Остаётся касание рук —
не объятие и не обида,
точно сон, вызванный полётом вокруг
за минуту до суицида.
Остается бессмысленное и самое интересное:
то, о чем никому, никогда.
А за окошком чёрное небо такое честное,
А на донышке этого неба преданная тобой звезда.
К отъезду
Принимать себя исключительно за другого.
Придумывать прозу, как о совсем другом.
Скажем, «Последнее буги полковника Пермякова»,
впрочем, это скорее такой музыкальный альбом.
Если получится, будет совсем не больно,
а если и больно, то всё равно не тебе.
Слышишь, полковник, звучала команда «вольно».
Чуть ослабь левую и, как говорится, доверься судьбе.
Или наоборот: думай о грустном, чтобы заплакать.
О слепом игрушечном мишке
с пустыми глазами-пуговками,
о страшной-престрашной книжке
с серой бумагой и серыми буковками,
а свет за окошком будет капать и капать,
а церковь пугать окошко зелёными луковками.

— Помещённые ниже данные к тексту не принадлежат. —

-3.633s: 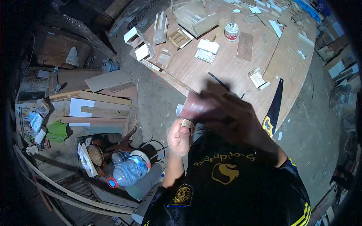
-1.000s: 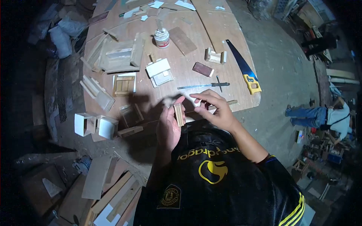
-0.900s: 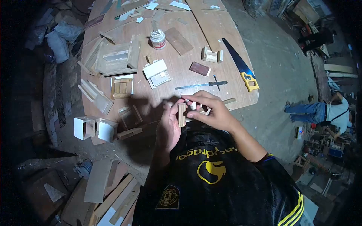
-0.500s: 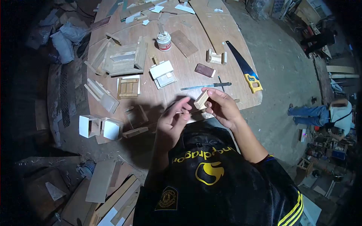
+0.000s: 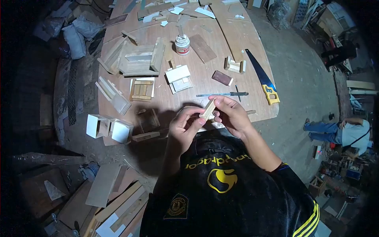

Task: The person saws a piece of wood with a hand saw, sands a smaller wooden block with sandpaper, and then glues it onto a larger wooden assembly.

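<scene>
A small light wooden block (image 5: 208, 110) is held between both hands near the table's front edge. My left hand (image 5: 187, 125) grips its lower left end with thumb and fingers. At the upper right end, my right hand (image 5: 233, 115) has its fingertips closed on the same piece. Just beyond the hands lies a thin saw blade with a dark handle (image 5: 239, 94), with a thin dark rod across it. A brown sanding block (image 5: 222, 78) and a small U-shaped wooden piece (image 5: 235, 65) lie farther back.
On the wooden table (image 5: 256, 108) are a yellow-handled saw (image 5: 271, 94), a glue jar (image 5: 182, 45), a white-topped piece (image 5: 178, 74) and a wooden frame assembly (image 5: 141, 65). Boards lie on the floor at lower left. Another person (image 5: 353, 133) stands at right.
My left hand has moved in to the block and closed on it, where before its fingers were apart from it. The view has shifted, so the table appears farther right.
</scene>
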A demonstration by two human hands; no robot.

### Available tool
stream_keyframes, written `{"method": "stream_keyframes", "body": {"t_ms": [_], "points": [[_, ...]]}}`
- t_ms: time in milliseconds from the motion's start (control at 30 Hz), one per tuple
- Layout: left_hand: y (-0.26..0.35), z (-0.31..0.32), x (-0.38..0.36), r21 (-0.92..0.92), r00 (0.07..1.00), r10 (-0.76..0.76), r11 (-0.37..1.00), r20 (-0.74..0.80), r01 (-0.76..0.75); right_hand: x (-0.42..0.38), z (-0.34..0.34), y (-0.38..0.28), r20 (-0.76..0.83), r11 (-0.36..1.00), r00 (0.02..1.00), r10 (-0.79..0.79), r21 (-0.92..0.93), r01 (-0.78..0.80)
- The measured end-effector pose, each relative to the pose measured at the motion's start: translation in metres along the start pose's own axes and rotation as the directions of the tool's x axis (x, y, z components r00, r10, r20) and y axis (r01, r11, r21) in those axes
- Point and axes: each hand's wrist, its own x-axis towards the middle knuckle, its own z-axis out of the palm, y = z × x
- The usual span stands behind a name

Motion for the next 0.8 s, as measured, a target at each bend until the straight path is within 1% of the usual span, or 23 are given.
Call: {"method": "stream_keyframes", "body": {"t_ms": [67,100,133,167,233,267,300,333,367,433,500,533,600,633,700,733,800], "points": [[-0.008,-0.002,0.002,-0.041,1.000,0.021,0.999,-0.008,-0.022,0.001,-0.001,0.000,-0.021,1.000,1.000,-0.005,-0.006,0.005],[-0.012,-0.004,0.003,-0.079,0.999,0.042,0.996,-0.019,-0.043,0.002,-0.003,0.001,-0.040,0.998,0.999,-0.010,-0.054,0.008],[-0.015,-0.005,0.003,-0.082,0.999,0.039,0.996,-0.015,-0.040,0.003,-0.005,0.002,-0.060,0.995,0.998,-0.016,-0.102,0.010],[-0.018,-0.006,0.004,-0.058,0.999,0.029,0.998,-0.024,-0.030,0.003,-0.007,0.003,-0.067,0.995,0.998,-0.018,-0.100,0.012],[-0.030,-0.010,0.004,-0.040,1.000,0.013,0.999,-0.026,-0.014,0.004,-0.013,0.006,-0.060,0.993,0.998,0.028,-0.109,-0.034],[-0.035,-0.012,0.005,-0.066,0.998,-0.048,0.997,-0.040,0.045,0.005,-0.016,0.009,-0.067,0.993,0.997,0.030,-0.108,-0.037],[-0.039,-0.012,0.005,-0.091,0.993,-0.108,0.991,-0.054,0.102,0.006,-0.019,0.013,-0.059,0.997,0.997,0.046,-0.060,-0.049],[-0.042,-0.009,0.004,-0.094,0.992,-0.110,0.990,-0.056,0.105,0.007,-0.021,0.014,-0.048,0.998,0.997,0.062,-0.013,-0.063],[-0.034,-0.001,0.006,-0.094,0.994,-0.093,0.992,-0.055,0.088,0.007,-0.021,0.014,-0.063,0.997,0.995,0.074,0.015,-0.073],[-0.031,0.005,0.010,-0.092,0.996,-0.074,0.993,-0.059,0.069,0.009,-0.025,0.013,-0.060,0.996,0.994,0.090,0.000,-0.090],[-0.037,0.004,0.016,0.095,0.988,0.140,0.986,-0.059,-0.134,0.012,-0.031,0.010,-0.050,0.995,0.994,0.102,-0.015,-0.102],[-0.043,0.006,0.016,0.100,0.988,0.140,0.986,-0.061,-0.133,0.013,-0.034,0.008,-0.024,0.991,0.991,0.131,-0.013,-0.131],[-0.050,0.011,0.018,-0.173,0.989,0.109,0.977,-0.102,-0.126,0.015,-0.042,0.001,0.009,0.987,0.987,0.162,-0.014,-0.161],[-0.050,0.014,0.018,-0.166,0.988,0.110,0.978,-0.108,-0.127,0.016,-0.046,-0.002,0.026,0.983,0.982,0.185,-0.017,-0.185],[-0.039,0.020,0.020,-0.238,0.983,-0.128,0.967,-0.130,0.094,0.020,-0.052,-0.008,0.062,0.975,0.973,0.223,-0.024,-0.222],[-0.032,0.025,0.022,-0.226,0.981,-0.124,0.970,-0.151,0.088,0.022,-0.056,-0.012,0.088,0.974,0.970,0.226,0.002,-0.227],[-0.020,0.041,0.027,-0.198,0.942,-0.221,0.965,-0.253,0.173,0.027,-0.063,-0.020,0.136,0.968,0.960,0.245,0.025,-0.250]]}}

А сердце сжиматься, сжиматься, сжиматься
сжиматься, сжиматься.
Превращаться в мышиное сердце, в тараканье
в черт его знает какое.
Полковник, уймитесь. Не позорьте своё самозванье.
Вы ведь могли остаться,
но выбрали совершенно другое.
Впрочем, не льсти себе. Ничего ты не выбирал.
Только неумно и безнадежно, просил.
Ну, скажи: появилась возможность украсть – украл.